EXERCISE DESCRIPTION => Restate word for word the lines of the entries below, starting with the line that holds "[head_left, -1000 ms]" and ending with the line that holds "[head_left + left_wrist", and no others.

■ ■ ■

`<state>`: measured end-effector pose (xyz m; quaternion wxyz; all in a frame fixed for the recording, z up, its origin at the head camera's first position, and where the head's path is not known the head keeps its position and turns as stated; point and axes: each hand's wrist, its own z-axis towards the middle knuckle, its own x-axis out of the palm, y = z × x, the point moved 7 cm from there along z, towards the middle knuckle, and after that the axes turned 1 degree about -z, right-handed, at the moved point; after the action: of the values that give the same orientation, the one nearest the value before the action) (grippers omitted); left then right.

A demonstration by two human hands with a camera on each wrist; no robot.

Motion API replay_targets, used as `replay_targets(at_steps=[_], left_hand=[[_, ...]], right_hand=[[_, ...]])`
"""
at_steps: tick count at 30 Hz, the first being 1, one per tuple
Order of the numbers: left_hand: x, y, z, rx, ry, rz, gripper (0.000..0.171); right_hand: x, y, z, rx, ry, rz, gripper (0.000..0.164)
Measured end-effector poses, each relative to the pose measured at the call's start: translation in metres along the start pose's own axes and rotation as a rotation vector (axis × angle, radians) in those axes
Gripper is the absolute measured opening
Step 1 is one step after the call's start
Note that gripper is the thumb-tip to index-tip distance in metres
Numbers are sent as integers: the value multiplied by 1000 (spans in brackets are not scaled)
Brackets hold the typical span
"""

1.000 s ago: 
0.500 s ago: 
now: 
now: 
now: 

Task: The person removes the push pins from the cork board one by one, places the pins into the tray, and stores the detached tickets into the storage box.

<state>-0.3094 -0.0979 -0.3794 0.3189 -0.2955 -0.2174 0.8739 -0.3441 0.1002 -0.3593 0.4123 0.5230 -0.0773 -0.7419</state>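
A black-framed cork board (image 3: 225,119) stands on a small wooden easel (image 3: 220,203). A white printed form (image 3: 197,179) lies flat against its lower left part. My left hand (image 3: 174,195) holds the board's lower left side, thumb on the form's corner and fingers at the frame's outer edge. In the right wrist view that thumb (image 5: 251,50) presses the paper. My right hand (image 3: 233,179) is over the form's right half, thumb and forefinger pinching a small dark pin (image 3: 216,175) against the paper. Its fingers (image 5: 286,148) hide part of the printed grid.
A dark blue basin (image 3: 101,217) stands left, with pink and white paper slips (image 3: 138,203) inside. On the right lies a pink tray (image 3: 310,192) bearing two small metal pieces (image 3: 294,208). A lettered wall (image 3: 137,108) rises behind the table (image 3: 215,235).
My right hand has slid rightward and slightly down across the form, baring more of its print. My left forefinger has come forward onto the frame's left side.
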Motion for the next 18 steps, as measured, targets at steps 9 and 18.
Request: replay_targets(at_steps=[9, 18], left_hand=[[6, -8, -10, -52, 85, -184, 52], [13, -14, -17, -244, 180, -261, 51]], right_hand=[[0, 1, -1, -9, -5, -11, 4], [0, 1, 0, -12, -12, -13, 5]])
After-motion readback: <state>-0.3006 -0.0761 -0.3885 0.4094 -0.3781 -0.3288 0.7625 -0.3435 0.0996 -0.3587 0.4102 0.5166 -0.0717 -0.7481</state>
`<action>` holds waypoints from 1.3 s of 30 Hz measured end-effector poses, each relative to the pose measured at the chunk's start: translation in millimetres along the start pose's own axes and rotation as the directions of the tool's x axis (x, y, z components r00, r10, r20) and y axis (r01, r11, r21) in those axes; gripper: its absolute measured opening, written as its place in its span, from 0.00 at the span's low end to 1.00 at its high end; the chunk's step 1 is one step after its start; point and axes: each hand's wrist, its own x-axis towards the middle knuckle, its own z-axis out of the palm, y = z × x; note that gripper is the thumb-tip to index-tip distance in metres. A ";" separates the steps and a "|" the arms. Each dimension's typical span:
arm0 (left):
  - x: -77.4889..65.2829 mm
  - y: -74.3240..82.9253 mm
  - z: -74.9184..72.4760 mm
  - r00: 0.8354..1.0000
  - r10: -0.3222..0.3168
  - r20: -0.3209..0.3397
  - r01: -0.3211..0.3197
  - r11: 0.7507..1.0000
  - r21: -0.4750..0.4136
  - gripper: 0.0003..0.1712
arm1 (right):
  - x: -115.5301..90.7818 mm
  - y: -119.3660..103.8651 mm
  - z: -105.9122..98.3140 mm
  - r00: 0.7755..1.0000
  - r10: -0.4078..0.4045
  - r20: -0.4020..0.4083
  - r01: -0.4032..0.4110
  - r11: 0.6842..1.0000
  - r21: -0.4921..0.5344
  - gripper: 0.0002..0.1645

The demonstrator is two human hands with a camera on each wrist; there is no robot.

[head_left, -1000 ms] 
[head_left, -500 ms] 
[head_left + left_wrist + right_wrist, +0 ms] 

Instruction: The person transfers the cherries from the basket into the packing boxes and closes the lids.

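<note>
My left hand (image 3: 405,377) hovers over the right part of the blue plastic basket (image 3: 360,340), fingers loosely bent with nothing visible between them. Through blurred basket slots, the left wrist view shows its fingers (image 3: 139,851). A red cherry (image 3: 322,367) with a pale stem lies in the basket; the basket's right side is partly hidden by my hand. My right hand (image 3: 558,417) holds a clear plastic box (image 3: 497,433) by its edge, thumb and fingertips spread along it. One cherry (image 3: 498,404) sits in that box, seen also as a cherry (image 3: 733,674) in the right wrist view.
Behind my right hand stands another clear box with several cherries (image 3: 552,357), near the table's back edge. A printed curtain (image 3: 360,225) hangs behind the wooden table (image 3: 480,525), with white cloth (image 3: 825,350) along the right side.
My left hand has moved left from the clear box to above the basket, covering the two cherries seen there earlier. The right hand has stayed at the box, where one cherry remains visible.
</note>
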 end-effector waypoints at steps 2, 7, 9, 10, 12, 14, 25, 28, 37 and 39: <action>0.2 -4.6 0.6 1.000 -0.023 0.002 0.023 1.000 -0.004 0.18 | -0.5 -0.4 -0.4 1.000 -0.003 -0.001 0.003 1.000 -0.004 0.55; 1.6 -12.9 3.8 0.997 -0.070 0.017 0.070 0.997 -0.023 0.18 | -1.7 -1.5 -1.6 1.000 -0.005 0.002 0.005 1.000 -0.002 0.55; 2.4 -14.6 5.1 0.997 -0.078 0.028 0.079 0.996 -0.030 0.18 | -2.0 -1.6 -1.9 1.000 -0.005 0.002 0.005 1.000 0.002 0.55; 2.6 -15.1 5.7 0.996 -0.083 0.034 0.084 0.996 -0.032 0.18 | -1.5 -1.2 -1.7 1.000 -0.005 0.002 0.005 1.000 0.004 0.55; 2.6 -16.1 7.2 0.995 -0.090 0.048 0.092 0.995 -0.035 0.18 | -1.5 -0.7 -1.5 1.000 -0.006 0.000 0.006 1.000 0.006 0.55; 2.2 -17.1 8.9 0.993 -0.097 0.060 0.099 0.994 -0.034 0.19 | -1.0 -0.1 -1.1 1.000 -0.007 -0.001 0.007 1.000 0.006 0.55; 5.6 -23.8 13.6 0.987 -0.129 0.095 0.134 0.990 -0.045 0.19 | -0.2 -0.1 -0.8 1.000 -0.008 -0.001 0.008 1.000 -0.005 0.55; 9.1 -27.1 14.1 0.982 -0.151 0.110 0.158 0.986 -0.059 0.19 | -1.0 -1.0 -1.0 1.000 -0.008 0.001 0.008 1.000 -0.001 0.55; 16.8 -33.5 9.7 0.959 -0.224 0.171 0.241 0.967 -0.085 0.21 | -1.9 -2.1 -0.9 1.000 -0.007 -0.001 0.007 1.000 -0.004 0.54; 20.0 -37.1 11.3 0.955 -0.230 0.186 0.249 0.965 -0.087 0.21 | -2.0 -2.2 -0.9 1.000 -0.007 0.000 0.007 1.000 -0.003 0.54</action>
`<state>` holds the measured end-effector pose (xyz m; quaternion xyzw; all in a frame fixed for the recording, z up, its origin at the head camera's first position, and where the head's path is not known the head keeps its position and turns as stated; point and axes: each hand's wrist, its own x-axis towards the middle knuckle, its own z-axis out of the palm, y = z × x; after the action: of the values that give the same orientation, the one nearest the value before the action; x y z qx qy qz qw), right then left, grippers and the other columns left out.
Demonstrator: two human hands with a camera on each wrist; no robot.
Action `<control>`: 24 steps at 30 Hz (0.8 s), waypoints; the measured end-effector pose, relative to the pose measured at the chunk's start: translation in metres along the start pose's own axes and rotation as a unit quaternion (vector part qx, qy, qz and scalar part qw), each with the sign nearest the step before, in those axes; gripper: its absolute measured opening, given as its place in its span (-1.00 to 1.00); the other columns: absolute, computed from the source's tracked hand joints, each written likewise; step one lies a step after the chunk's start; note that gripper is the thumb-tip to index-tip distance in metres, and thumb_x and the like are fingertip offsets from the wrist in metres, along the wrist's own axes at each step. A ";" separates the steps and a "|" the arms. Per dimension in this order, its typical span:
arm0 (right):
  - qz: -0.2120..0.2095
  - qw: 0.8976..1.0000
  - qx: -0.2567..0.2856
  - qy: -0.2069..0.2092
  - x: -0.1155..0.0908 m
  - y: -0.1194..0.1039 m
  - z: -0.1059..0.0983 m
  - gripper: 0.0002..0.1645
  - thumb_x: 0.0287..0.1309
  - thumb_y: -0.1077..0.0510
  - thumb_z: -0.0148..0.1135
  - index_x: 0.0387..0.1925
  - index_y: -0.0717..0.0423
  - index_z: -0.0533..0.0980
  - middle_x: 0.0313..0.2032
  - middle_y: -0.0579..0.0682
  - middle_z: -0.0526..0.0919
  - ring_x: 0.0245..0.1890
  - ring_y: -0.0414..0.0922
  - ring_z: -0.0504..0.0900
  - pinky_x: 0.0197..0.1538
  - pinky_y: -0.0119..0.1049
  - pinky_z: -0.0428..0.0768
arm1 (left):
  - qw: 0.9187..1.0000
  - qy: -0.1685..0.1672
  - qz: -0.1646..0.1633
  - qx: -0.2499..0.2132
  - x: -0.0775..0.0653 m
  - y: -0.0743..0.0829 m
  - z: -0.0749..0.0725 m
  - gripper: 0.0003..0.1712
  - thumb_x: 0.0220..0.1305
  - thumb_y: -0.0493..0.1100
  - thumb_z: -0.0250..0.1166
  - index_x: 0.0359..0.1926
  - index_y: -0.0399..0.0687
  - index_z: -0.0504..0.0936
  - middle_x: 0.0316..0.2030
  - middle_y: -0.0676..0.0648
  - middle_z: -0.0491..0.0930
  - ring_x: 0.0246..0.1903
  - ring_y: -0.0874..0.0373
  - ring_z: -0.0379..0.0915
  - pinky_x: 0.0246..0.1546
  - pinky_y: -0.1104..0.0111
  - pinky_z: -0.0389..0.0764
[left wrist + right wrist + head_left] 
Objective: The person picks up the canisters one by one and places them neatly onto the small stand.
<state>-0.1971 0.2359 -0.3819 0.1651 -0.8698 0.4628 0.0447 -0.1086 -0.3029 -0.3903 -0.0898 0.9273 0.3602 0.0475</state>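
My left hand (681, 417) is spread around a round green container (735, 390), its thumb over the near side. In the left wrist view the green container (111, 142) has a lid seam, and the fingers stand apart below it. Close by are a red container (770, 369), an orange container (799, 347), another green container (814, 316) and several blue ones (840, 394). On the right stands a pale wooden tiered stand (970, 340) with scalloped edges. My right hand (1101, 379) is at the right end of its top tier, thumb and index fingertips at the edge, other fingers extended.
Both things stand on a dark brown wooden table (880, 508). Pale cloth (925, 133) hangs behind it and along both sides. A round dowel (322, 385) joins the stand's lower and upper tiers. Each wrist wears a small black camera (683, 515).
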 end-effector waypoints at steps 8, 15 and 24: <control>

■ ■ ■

REPLY =>
[head_left, -1000 ms] 
[head_left, -500 ms] 
[head_left + left_wrist + right_wrist, +0 ms] 

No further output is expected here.